## TASK GOAL
Repeat exactly the lines of the entries below from the one with "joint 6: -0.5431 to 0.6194" through the one with "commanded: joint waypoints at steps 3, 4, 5", both ends included, and nothing else.

════

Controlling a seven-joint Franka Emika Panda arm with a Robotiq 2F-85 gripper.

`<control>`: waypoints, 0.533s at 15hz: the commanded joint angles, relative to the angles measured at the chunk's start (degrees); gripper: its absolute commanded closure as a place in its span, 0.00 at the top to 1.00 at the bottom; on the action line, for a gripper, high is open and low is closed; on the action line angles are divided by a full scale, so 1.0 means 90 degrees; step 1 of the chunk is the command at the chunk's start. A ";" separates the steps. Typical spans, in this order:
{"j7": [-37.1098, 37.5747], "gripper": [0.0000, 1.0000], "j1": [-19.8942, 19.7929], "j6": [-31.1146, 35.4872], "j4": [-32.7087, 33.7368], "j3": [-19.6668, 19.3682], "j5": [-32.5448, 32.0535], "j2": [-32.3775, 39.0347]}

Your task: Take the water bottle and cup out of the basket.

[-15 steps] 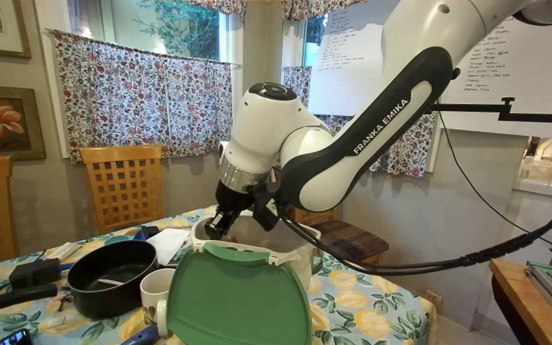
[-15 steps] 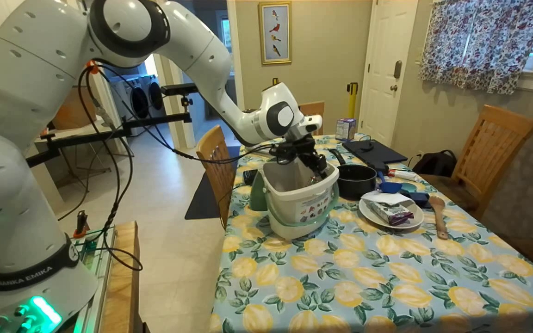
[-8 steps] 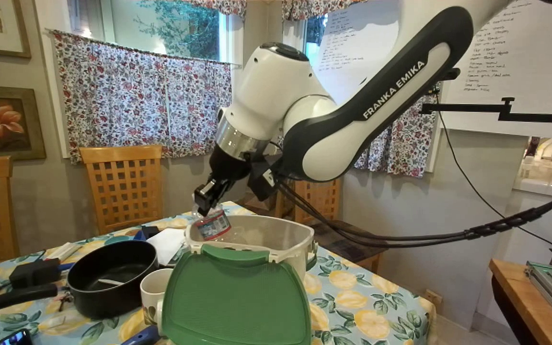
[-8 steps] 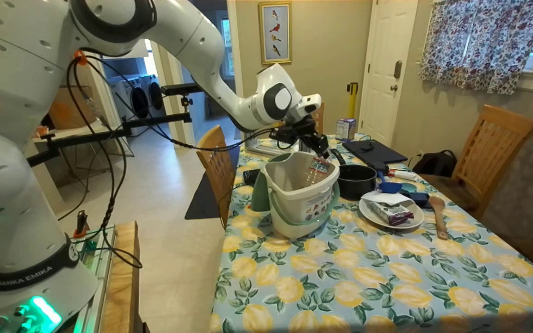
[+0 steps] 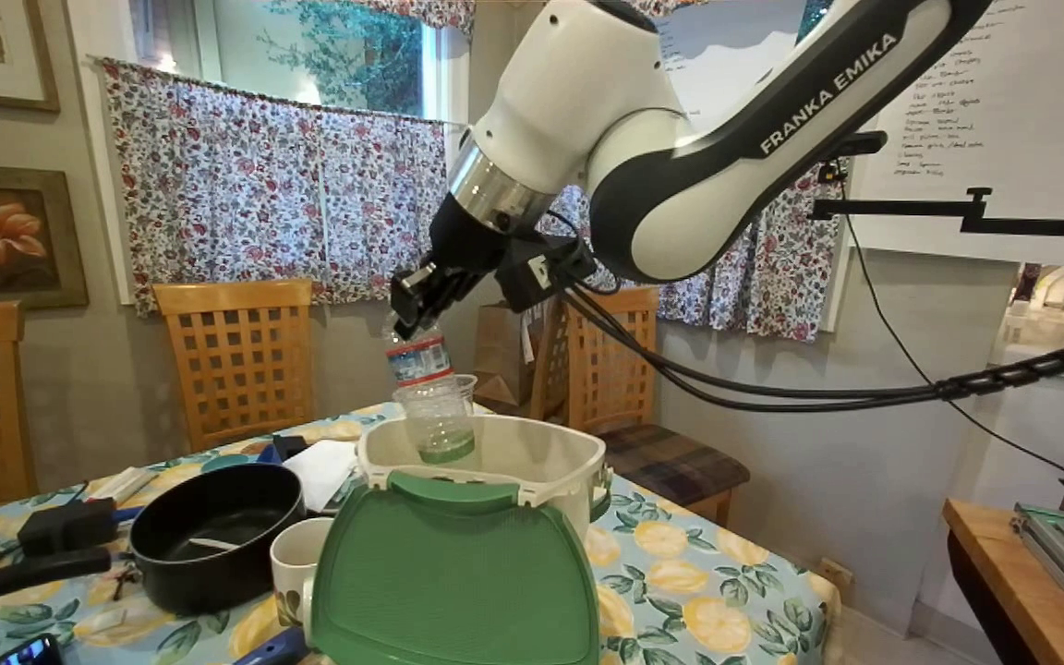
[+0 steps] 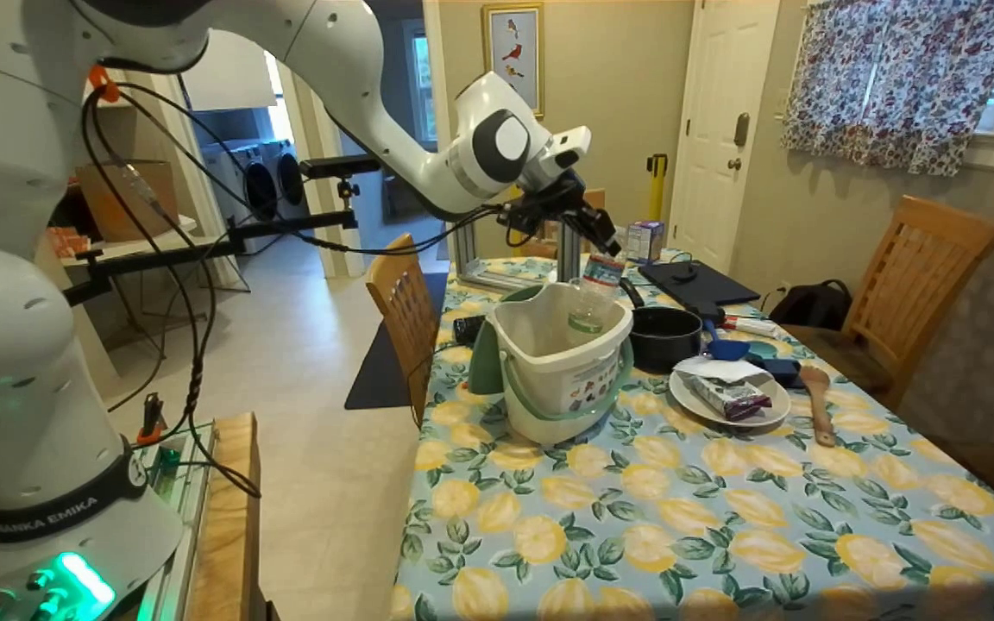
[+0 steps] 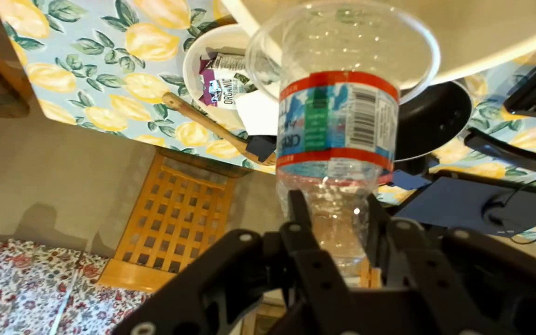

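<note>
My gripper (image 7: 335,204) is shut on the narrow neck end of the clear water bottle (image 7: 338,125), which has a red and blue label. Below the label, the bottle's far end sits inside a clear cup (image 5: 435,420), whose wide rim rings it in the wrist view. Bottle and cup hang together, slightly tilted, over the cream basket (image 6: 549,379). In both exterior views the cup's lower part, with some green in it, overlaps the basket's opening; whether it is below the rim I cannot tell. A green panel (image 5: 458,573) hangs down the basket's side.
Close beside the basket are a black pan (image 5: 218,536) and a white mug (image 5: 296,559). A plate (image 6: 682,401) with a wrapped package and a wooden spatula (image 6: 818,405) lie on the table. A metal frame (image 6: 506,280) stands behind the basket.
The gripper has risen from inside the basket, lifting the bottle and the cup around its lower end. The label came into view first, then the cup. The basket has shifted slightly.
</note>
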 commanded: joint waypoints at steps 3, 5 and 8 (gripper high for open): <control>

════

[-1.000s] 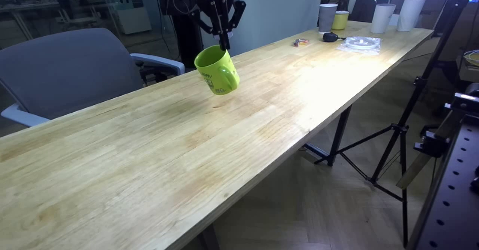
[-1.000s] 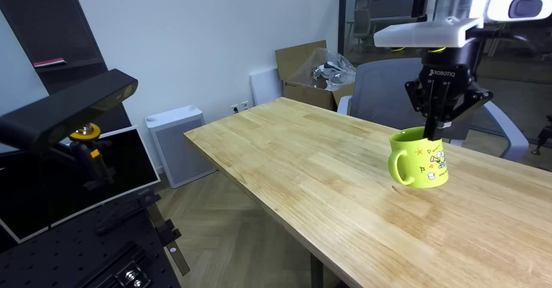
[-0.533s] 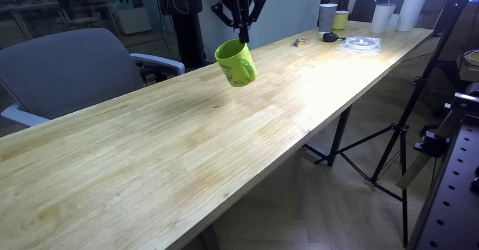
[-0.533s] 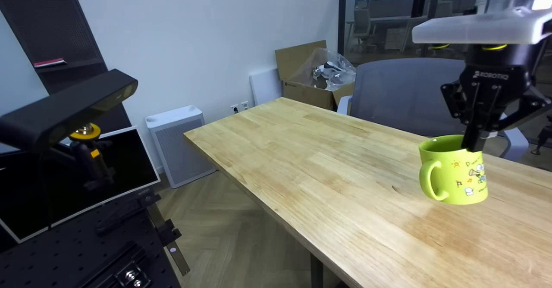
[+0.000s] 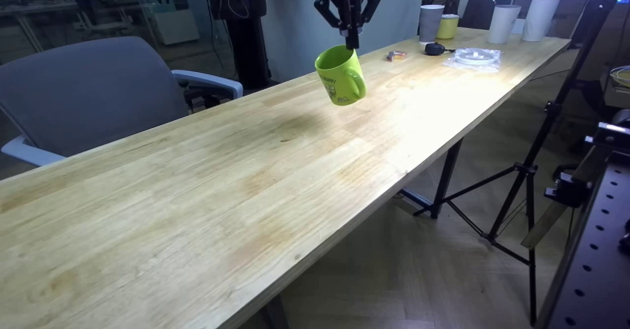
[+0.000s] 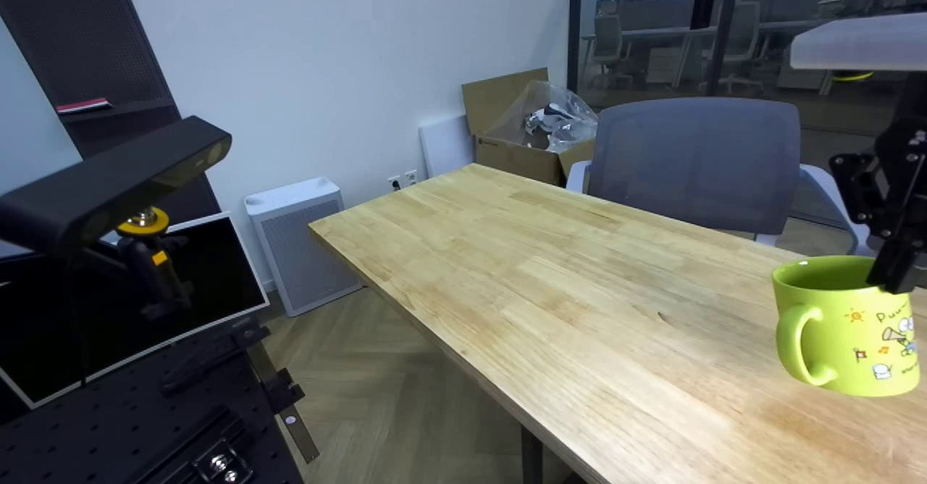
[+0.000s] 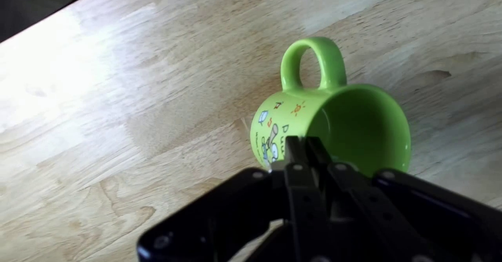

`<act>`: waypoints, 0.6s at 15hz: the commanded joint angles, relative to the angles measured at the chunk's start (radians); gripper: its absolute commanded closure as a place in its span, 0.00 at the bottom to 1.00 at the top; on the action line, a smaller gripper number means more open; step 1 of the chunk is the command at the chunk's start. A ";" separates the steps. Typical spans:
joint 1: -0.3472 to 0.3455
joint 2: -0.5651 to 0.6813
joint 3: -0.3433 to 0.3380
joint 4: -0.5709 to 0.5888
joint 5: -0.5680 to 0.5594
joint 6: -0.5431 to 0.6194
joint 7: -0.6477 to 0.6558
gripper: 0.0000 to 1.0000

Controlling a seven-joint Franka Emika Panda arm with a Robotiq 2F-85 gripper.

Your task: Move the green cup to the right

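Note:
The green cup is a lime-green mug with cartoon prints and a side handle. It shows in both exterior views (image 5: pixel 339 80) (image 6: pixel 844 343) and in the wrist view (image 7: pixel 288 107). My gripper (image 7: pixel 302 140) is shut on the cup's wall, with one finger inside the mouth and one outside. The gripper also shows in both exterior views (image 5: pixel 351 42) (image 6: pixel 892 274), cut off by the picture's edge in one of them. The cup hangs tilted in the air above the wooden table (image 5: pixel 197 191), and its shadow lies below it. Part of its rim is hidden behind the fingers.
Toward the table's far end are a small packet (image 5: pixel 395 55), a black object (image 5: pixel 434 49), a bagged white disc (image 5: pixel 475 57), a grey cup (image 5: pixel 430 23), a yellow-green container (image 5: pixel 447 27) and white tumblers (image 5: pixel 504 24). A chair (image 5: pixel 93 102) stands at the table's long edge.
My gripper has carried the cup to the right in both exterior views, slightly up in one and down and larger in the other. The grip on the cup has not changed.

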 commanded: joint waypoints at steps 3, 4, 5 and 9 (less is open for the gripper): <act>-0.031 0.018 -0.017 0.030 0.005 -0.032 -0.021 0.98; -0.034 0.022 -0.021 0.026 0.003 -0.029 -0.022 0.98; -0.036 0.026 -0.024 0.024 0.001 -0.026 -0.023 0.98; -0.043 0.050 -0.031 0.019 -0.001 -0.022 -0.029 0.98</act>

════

## WRITTEN RESPONSE
joint 6: -0.5431 to 0.6194
joint 7: -0.6477 to 0.6558
gripper: 0.0000 to 1.0000

Controlling a seven-joint Franka Emika Panda arm with a Robotiq 2F-85 gripper.

Your task: Move the green cup to the right

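Note:
The green cup is a lime-green mug with cartoon prints and a side handle. It shows in both exterior views (image 5: pixel 339 80) (image 6: pixel 844 343) and in the wrist view (image 7: pixel 288 107). My gripper (image 7: pixel 302 140) is shut on the cup's wall, with one finger inside the mouth and one outside. The gripper also shows in both exterior views (image 5: pixel 351 42) (image 6: pixel 892 274), cut off by the picture's edge in one of them. The cup hangs tilted in the air above the wooden table (image 5: pixel 197 191), and its shadow lies below it. Part of its rim is hidden behind the fingers.
Toward the table's far end are a small packet (image 5: pixel 395 55), a black object (image 5: pixel 434 49), a bagged white disc (image 5: pixel 475 57), a grey cup (image 5: pixel 430 23), a yellow-green container (image 5: pixel 447 27) and white tumblers (image 5: pixel 504 24). A chair (image 5: pixel 93 102) stands at the table's long edge.
My gripper has carried the cup to the right in both exterior views, slightly up in one and down and larger in the other. The grip on the cup has not changed.
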
 commanded: joint waypoints at steps 3, 4, 5 and 9 (less is open for the gripper): <act>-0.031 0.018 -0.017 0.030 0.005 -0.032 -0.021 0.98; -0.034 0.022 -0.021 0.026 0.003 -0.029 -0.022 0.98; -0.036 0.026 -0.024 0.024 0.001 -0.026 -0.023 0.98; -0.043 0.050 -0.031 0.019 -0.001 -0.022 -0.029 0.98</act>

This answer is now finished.